Follow these steps to use TensorRT engine file with ds-tlt:

  1. Generate the TensorRT engine using tao-converter. Detailed instructions are provided in the Generating an engine using tao-converter section.

  2. Once the engine file is generated successfully, do the following to set up ds-tlt with DS 5.1.

  1. Set NVDS_VERSION:=5.1 in apps/Makefile and post_processor/Makefile inside the deepstream_tlt_apps directory. This repository is downloaded from deepstream_tao_apps.

  2. Follow the Deepstream TAO installation instructions here to install ds-tlt.

  1. Change the output dimensions for UNet according to your model here: deepstream source code. Change MODEL_OUTPUT_WIDTH and MODEL_OUTPUT_HEIGHT in the above source code to your model output dimensions.

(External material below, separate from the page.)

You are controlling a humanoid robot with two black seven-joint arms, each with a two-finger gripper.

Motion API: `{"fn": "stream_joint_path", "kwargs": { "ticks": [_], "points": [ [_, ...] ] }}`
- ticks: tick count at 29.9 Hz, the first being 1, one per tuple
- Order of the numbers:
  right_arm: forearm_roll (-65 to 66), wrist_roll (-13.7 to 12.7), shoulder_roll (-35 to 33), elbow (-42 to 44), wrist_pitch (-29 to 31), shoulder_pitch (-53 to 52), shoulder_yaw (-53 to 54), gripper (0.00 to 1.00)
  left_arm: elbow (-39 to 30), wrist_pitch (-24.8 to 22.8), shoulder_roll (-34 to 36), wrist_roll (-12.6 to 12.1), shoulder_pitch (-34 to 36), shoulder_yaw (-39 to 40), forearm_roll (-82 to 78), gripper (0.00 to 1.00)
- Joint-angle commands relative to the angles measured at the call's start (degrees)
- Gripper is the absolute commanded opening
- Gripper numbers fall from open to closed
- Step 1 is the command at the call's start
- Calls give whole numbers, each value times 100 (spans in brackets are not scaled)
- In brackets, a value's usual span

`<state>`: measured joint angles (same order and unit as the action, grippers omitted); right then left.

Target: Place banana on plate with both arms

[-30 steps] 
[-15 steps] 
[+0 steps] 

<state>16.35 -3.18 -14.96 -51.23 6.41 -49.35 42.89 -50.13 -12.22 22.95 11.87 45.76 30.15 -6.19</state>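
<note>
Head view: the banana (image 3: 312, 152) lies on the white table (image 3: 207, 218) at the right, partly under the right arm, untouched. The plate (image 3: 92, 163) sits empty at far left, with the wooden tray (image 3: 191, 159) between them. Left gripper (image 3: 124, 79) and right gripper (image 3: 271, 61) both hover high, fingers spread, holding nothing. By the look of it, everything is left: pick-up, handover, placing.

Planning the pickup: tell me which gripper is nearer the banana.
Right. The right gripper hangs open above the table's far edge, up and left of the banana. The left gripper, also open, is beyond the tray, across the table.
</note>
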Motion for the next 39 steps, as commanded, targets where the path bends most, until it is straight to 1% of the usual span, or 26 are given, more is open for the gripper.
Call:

    For example, for the Resnet18 3-channel model mentioned in this documentation, the lines will be changed as follows:

#define MODEL_OUTPUT_WIDTH 320
#define MODEL_OUTPUT_HEIGHT 320

To run this model in the sample ds-tlt, you must modify the existing pgie_unet_tlt_config.txt file here. to point to this model. For all options, see the configuration file below. To learn more about the parameters, refer to the DeepStream Development Guide.

[property]
gpu-id=0
net-scale-factor=0.007843
model-color-format=2
offsets=127.5
labelfile-path=</Path/to/unet_labels.txt>
##Replace following path to your model file
model-engine-file=<Path/to/tensorrt engine generated by tao-converter>
#current DS cannot parse unet etlt model, so you need to
#convert the etlt model to TensoRT engine first use tao-converter
infer-dims=c;h;w # where c = number of channels, h = height of the model input, w = width of model input.
batch-size=1
## 0=FP32, 1=INT8, 2=FP16 mode
network-mode=2
num-detected-classes=2
interval=0
gie-unique-id=1
network-type=2
output-blob-names=softmax_1
segmentation-threshold=0.0
##specify the output tensor order, 0(default value) for CHW and 1 for HWC
segmentation-output-order=1

[class-attrs-all]
roi-top-offset=0
roi-bottom-offset=0
detected-min-w=0
detected-min-h=0
detected-max-w=0
detected-max-h=0

An example of the modified config file for the Resnet18 3-channel model trained on ISBI dataset is provided below:

[property]
gpu-id=0
net-scale-factor=0.007843

# Since the model input channel is 3, using RGB color format.
model-color-format=0
offsets=127.5;127.5;127.5
labelfile-path=/home/nvidia/deepstream_tlt_apps/configs/unet_tlt/unet_labels.txt
##Replace following path to your model file
model-engine-file=/home/nvidia/deepstream_tlt_apps/models/unet/unet_resnet18_isbi.engine
#current DS cannot parse onnx etlt model, so you need to
#convert the etlt model to TensoRT engine first use tao-converter
infer-dims=3;320;320
batch-size=1
## 0=FP32, 1=INT8, 2=FP16 mode
network-mode=2
num-detected-classes=2
interval=0
gie-unique-id=1
network-type=2
output-blob-names=softmax_1
segmentation-threshold=0.0
##specify the output tensor order, 0(default value) for CHW and 1 for HWC
segmentation-output-order=1

[class-attrs-all]
roi-top-offset=0
roi-bottom-offset=0
detected-min-w=0
detected-min-h=0
detected-max-w=0
detected-max-h=0

Below is the sample ds-tlt command for inference on one image:

ds-tlt configs/unet_tlt/pgie_unet_tlt_config.txt image_isbi_rgb.jpg

Note

The .png image format is not supported by Deepstream, so the inference image needs to be converted to .jpg. If the model_input_channels is set to 3, ensure grayscale images are converted to 3-channel images.